◆ **What you have to do**: Give back the full material exactly. Omit no line.

◆ **Available data**:
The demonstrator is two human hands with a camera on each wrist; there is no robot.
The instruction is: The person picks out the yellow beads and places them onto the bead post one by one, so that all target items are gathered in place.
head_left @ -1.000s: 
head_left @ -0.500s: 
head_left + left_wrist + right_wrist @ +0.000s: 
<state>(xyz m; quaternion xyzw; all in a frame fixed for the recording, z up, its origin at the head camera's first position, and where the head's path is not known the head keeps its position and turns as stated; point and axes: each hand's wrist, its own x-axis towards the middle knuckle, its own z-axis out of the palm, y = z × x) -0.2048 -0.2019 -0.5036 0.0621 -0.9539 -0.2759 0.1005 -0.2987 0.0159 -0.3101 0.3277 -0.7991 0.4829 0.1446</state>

◆ **Solved exercise**:
The demonstrator is two human hands with a camera on each wrist; there is no robot.
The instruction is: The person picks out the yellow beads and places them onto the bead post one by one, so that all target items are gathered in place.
head_left @ -1.000s: 
head_left @ -0.500s: 
head_left + left_wrist + right_wrist @ +0.000s: 
<state>(xyz m; quaternion xyzw; all in a frame fixed for the recording, z up, its origin at the head camera's first position, and where the head's path is not known the head keeps its position and turns as stated; point and axes: each hand's wrist, its own x-axis towards the middle knuckle, its own z-axis out of the palm, y = z × x) -0.2048 -0.2019 -0.5036 0.0621 -0.9539 -0.2759 0.1005 -0.2987 0.0159 -0.3101 0.3277 -0.7991 0.4829 0.1446</state>

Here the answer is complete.